Delighted though she was at the reprieve, she couldn’t help wondering what was so urgent that he would leave her and the fish eyes he so loved.

“What’s going on?” she asked.

The scribe walked over to the table but didn’t take a seat. He picked up a large eyeball and chewed it slowly before spitting out the hard round lens, which bounced like a marble on the deck.

“Two of our vessels have gone missing,” he said. “It could have been a storm, but there was no SOS. They just went dark.”

“What about X? They mentioned him, I think.”

Imulah stroked his beard. “You are starting to pick up our language, I see.”

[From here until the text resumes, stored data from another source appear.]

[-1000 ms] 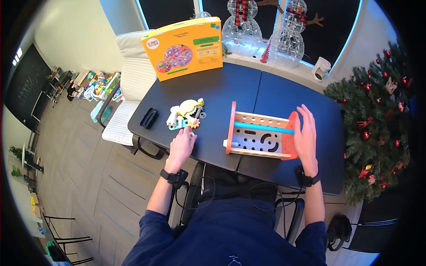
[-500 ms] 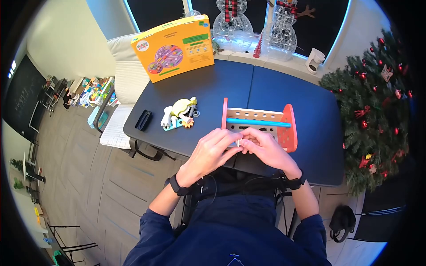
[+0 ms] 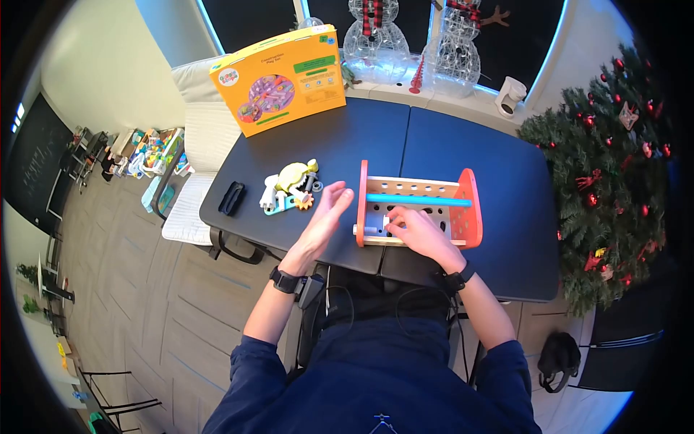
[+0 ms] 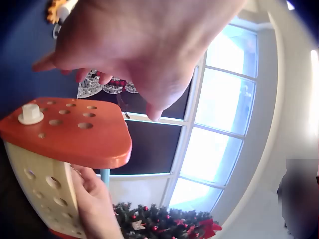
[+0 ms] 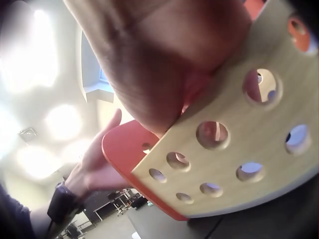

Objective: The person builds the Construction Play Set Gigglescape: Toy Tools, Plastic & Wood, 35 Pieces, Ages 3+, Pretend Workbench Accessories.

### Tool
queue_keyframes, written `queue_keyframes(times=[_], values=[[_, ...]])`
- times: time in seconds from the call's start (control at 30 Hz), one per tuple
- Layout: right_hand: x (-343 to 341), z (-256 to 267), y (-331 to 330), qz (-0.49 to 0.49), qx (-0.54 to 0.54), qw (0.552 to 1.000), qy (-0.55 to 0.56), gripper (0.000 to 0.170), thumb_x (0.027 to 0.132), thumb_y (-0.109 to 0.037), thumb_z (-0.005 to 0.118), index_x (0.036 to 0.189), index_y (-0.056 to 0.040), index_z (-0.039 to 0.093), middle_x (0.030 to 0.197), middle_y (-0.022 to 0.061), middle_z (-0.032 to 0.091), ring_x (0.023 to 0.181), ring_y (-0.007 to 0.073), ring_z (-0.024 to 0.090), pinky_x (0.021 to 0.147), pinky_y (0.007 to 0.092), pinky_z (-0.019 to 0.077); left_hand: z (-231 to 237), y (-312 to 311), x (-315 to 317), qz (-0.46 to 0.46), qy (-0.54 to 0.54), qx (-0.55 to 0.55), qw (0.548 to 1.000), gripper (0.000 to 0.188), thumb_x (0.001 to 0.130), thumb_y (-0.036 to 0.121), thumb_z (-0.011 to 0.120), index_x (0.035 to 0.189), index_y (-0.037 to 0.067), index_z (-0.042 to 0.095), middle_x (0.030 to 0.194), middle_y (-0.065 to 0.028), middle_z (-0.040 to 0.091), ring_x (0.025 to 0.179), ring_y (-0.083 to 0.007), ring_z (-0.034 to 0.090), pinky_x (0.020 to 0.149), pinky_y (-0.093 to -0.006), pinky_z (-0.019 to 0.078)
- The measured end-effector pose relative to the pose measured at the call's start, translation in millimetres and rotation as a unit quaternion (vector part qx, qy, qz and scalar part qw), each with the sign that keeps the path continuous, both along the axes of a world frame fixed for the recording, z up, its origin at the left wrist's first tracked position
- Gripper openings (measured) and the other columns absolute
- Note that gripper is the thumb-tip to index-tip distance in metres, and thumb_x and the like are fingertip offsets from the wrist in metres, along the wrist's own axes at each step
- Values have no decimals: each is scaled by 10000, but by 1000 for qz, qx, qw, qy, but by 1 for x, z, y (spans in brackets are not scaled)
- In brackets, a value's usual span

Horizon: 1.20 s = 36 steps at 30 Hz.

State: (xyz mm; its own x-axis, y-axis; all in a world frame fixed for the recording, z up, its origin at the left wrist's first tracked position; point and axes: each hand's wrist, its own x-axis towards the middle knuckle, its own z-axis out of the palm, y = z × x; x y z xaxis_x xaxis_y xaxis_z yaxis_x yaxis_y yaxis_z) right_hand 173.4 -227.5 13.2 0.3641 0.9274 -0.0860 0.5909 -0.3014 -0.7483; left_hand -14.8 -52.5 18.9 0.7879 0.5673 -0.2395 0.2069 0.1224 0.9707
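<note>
A wooden toy toolbox (image 3: 473,217) with red end panels, pale perforated sides and a blue rod handle (image 3: 419,200) stands on the table. My right hand (image 3: 428,236) reaches over the near side into the box, thumb and fingers pinching a small white piece (image 3: 387,220). In the left wrist view, the head of a white bolt (image 4: 30,114) sits on the outside of the left end panel (image 4: 75,142). My left hand (image 3: 324,219) is raised just left of that panel, fingers extended, holding nothing. The right wrist view shows the right palm (image 5: 164,64) over the holed side.
Left of the box lies a pile of toy parts: a yellow piece (image 3: 292,174), white pieces, a teal strip and an orange gear (image 3: 304,201). A black case (image 3: 231,198) lies near the table's left edge. A yellow box (image 3: 282,83) stands at the back.
The left hand went from near the parts pile to meet the right hand over the box at a small white piece, then drew back left. The right hand left the right panel and now holds the piece inside.
</note>
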Motion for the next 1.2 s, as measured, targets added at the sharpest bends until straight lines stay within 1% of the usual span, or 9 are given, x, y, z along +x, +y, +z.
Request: queue_keyframes(times=[0.03, 0.17, 0.37, 0.5, 0.6, 0.77, 0.87, 1.07, 1.2], values=[[1, -3, 1, -5, -6, 1000, -2, 302, 1043, -245, 690, 1196, 14, 711, 1045, 169, 826, 1021, 343, 786, 873, 455, 589, 1, 0, 4, -28, -8, -21, 999, 1024, 1023, 706, 621, 1720, 99, 179, 1750, -220, 266, 1636, -351, 247, 1289, -591, 243], [0, -7, 2, -15, -25, 1000, 2, 322, 1037, -263, 696, 1200, 13, 726, 1050, 163, 828, 1020, 336, 789, 881, 448, 590, -15, -5, 24, -120, -58, -52, 990, 1112, 1016, 639, 691, 1709, 18, 83, 1742, -232, 245, 1626, -340, 254, 1324, -501, 226], [5, -12, 5, 0, -48, 999, 14, 350, 1026, -283, 703, 1213, 11, 738, 1019, 141, 833, 1003, 323, 792, 867, 442, 589, -25, -13, 26, -95, -103, -79, 987, 973, 1053, 456, 667, 1713, 46, 82, 1724, -223, 273, 1625, -323, 244, 1321, -496, 227], [0, -7, 5, -11, -47, 999, 20, 339, 1012, -253, 715, 1212, 18, 742, 1003, 150, 829, 1007, 312, 790, 877, 433, 584, -39, -25, 25, -53, -148, -77, 985, 869, 1046, 331, 591, 1718, 81, 99, 1734, -183, 243, 1611, -302, 250, 1302, -467, 251], [-6, -9, -1, -13, -25, 1000, 7, 331, 998, -212, 726, 1225, 29, 732, 1004, 165, 825, 1007, 306, 789, 894, 421, 581, -45, -34, 18, -45, -173, -34, 983, 891, 1028, 316, 601, 1720, 77, 94, 1744, -170, 217, 1609, -297, 245, 1296, -469, 263], [-9, -17, -9, 2, 33, 998, -51, 309, 1017, -220, 710, 1188, 34, 743, 974, 152, 821, 989, 355, 770, 884, 470, 574, -41, -60, 6, -17, -212, 41, 976, 973, 990, 311, 646, 1724, 65, 57, 1752, -204, 186, 1656, -317, 160, 1338, -517, 184], [-4, -24, -6, 35, 3, 999, -31, 303, 1013, -213, 722, 1176, 43, 732, 980, 161, 817, 1018, 353, 764, 896, 468, 571, -42, -65, 4, -3, -219, 57, 974, 995, 982, 322, 655, 1725, 55, 49, 1754, -212, 176, 1655, -317, 166, 1339, -512, 184], [3, -26, 1, 47, 0, 998, -31, 349, 1013, -222, 730, 1204, 67, 694, 974, 165, 815, 1001, 319, 778, 891, 435, 575, -45, -59, 12, 0, -218, 34, 975, 982, 1002, 361, 638, 1727, 47, 55, 1761, -204, 163, 1664, -316, 147, 1340, -495, 187], [11, -38, 13, 55, -29, 998, -29, 338, 1019, -245, 721, 1198, 41, 719, 990, 164, 811, 1015, 329, 769, 901, 439, 572, -38, -58, 12, -3, -202, 24, 979, 964, 1014, 362, 618, 1726, 41, 53, 1765, -203, 154, 1667, -321, 134, 1338, -495, 193]])
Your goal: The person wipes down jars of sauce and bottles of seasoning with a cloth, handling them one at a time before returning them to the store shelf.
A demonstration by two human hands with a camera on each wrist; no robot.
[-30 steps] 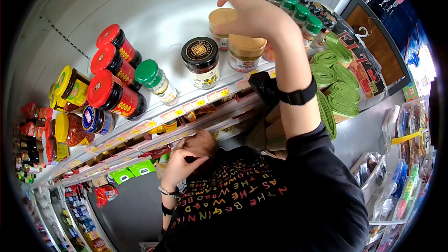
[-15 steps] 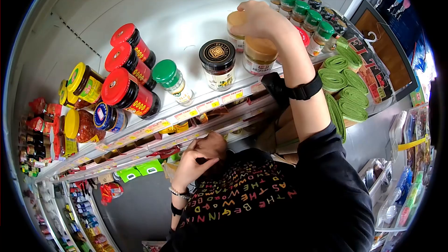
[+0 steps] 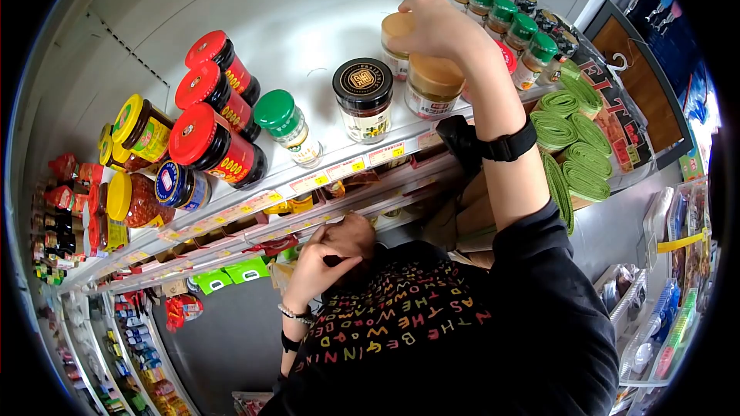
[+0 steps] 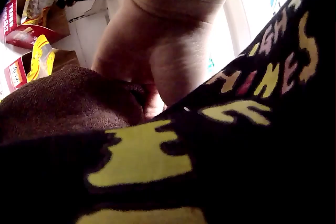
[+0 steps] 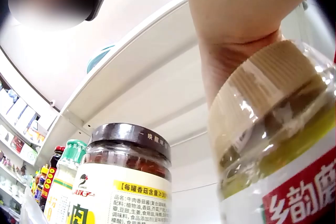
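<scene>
In the head view my right hand (image 3: 447, 27) reaches over the shelf and grips the lid of the rear tan-lidded jar (image 3: 398, 27), its fingers bent around the far side. A second tan-lidded jar (image 3: 434, 85) stands just in front, under the wrist; it fills the right side of the right wrist view. Left of it is a black-lidded sauce jar (image 3: 362, 100), label side out. Close to the chest, my left hand (image 3: 314, 273) holds a bunched brown cloth (image 3: 351, 237). The left wrist view shows that cloth (image 4: 68, 100) against the black shirt.
Red-lidded jars (image 3: 204, 139), a green-capped shaker (image 3: 285, 123) and yellow-lidded jars (image 3: 139, 200) stand to the left. Rows of green-capped bottles (image 3: 524, 31) and rolled green bundles (image 3: 582, 135) sit to the right. Price tags line the shelf edge (image 3: 308, 182).
My right hand has come down from above the rear tan-lidded jar and closed around its lid. The head view has shifted a little, while the left hand keeps hold of the cloth.
</scene>
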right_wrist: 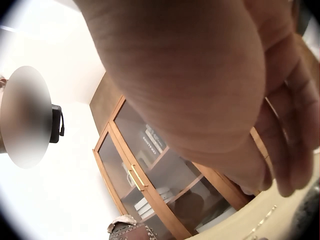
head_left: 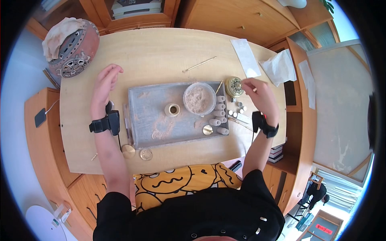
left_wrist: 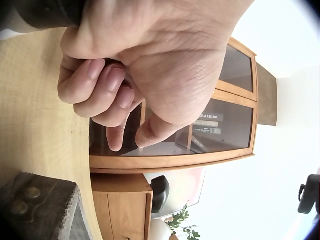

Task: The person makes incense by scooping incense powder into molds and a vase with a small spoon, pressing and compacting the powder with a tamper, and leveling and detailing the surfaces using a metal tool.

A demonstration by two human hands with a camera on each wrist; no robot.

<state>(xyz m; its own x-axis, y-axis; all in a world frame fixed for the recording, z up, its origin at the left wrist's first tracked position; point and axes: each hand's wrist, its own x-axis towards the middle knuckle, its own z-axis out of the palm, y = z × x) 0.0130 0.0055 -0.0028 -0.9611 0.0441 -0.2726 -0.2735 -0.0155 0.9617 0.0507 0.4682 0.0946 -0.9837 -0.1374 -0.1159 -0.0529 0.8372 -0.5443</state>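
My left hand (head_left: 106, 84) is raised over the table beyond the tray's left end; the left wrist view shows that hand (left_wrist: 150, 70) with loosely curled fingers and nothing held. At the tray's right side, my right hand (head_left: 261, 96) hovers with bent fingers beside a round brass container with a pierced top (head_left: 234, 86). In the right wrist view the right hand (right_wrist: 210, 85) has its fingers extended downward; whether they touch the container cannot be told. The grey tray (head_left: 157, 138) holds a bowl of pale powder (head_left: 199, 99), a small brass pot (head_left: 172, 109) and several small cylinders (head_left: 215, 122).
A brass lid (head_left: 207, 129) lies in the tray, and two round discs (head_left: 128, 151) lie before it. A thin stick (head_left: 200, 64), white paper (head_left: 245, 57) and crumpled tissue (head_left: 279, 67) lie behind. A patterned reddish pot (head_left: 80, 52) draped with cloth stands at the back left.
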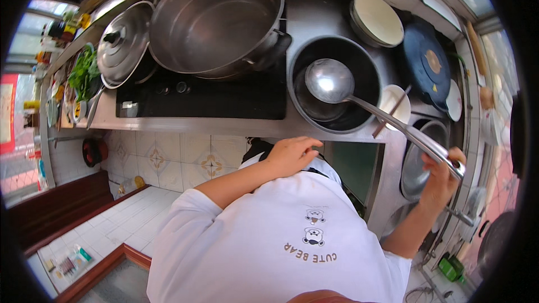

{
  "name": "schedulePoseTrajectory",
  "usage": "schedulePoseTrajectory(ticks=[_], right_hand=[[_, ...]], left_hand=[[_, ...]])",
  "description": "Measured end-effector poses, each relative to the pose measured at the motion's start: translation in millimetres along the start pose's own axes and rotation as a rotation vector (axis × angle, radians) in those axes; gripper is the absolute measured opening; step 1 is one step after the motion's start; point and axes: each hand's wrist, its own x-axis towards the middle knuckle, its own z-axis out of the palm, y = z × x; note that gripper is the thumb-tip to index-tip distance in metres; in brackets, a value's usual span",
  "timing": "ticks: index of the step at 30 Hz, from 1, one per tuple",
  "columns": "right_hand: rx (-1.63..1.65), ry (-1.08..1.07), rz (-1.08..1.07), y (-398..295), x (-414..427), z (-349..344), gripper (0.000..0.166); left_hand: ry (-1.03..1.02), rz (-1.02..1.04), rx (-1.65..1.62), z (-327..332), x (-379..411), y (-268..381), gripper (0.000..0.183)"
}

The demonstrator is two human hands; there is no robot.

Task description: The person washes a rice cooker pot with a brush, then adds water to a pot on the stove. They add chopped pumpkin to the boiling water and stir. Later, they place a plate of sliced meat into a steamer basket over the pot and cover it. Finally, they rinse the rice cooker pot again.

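My right hand (440,176) grips the end of a long metal ladle (381,113). The ladle's round bowl lies over a deep dark-walled pot (294,88) beside the cooktop; whether it touches the pot's inside I cannot tell. Just in front of the counter edge, my left hand (294,155) rests near my belly with loosely bent fingers and nothing in it. Right of the pot stands a small white bowl (398,97), with dark chopsticks (392,111) partly behind the ladle handle.
A large steel pot (214,29) stands on the black glass cooktop (202,101). Left of it is a lidded pan (126,44), then leafy greens (84,71). At the right are stacked bowls (377,19), a blue lid (427,65) and a metal basin (421,168) by a tap (461,216).
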Motion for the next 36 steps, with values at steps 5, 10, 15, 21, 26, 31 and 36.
schedulePoseTrajectory(ticks=[5, 10, 15, 21, 26, 31, 36], right_hand=[[0.105, -0.095, 0.084, 24.9, 12.7, 19.7, 0.024], [0.142, -0.014, 0.098, 32.5, 24.5, 28.6, 0.022], [0.16, 0.128, 0.109, 33.2, 15.3, -7.4, 0.026], [0.111, 0.211, 0.096, 21.5, -17.3, -40.1, 0.027], [0.072, 0.163, 0.078, 11.3, -20.0, -31.8, 0.027], [0.061, 0.082, 0.037, 13.6, -6.0, -0.5, 0.025], [0.018, -0.125, -0.076, 12.6, 6.9, 27.6, 0.027]], left_hand=[[-0.022, -0.09, -0.005, 1.2, 0.1, 11.1, 0.027], [-0.026, -0.137, -0.016, 2.2, -1.0, 13.2, 0.027], [-0.037, -0.123, -0.015, 4.3, 3.1, 17.2, 0.027], [-0.081, -0.075, -0.021, 7.9, 12.4, 18.5, 0.027], [-0.103, -0.037, -0.001, 10.1, 15.1, 16.4, 0.028], [-0.071, -0.053, -0.004, 7.4, 9.6, 14.1, 0.027], [-0.049, -0.094, -0.008, 4.6, 4.1, 11.8, 0.027]])
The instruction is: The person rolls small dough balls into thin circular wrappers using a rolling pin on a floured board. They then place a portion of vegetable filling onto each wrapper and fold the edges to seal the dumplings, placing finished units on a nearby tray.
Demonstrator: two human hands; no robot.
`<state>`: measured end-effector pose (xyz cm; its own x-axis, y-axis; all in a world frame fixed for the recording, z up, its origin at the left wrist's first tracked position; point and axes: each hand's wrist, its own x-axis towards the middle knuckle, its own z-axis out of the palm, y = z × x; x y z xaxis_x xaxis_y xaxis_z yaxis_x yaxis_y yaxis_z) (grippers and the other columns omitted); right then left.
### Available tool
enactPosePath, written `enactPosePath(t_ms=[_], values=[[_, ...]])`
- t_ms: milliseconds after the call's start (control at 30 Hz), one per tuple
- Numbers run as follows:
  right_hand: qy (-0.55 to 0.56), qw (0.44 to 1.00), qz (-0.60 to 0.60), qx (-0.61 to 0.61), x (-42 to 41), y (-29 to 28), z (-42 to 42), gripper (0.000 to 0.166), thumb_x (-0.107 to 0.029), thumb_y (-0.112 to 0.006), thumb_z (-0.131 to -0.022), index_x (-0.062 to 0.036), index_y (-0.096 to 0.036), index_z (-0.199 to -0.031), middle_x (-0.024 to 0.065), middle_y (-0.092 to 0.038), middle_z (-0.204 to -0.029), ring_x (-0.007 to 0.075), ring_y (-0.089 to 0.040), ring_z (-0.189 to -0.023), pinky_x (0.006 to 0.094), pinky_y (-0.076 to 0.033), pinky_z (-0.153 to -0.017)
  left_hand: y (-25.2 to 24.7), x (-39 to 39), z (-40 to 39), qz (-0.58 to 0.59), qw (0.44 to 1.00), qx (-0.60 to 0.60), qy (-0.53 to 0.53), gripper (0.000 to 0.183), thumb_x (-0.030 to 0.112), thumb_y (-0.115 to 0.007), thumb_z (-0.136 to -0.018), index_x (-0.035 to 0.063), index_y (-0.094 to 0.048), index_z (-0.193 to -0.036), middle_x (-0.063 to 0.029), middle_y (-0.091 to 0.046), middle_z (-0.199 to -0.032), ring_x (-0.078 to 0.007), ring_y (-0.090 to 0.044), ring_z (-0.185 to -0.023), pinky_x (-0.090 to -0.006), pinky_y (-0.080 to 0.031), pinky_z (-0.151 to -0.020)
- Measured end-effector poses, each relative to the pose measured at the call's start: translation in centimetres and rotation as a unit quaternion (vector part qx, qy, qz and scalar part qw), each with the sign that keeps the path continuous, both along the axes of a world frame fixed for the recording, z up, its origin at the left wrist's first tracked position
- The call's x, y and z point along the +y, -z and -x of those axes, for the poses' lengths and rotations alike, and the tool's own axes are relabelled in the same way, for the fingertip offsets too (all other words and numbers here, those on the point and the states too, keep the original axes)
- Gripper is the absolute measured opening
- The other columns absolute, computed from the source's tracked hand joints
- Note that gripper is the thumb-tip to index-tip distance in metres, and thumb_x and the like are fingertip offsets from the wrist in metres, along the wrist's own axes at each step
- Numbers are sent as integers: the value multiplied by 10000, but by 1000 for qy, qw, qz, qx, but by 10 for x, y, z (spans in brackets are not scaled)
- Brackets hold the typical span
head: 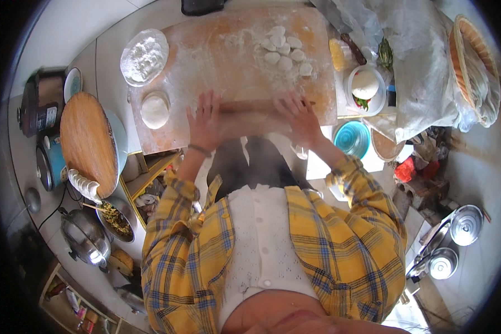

“Tell me what el Pulpo said.” Magnolia paused, then added, “Please.”

“The Cazador warriors have finished their hunt, but apparently the Barracudas haven’t returned. The Immortal was with that team.”

The scribe took another fish eye and gestured toward the hatch with it still in his hand. “Since you’re not feeling well, you can go lie down belowdecks to rest. I’m not sure when our lord will be back.”

She looked out over the waves, the guilt of her complacency eating her insides. Timothy was gone now, and whether or not he had been able to communicate with the airships before, he certainly couldn’t share any intel now. On top of that, X was out there fighting, or possibly even dead, and she had all but given up her own fight.

No more, she thought. When he gets back—and he will come back—I will fight for humanity. I will fight for our people.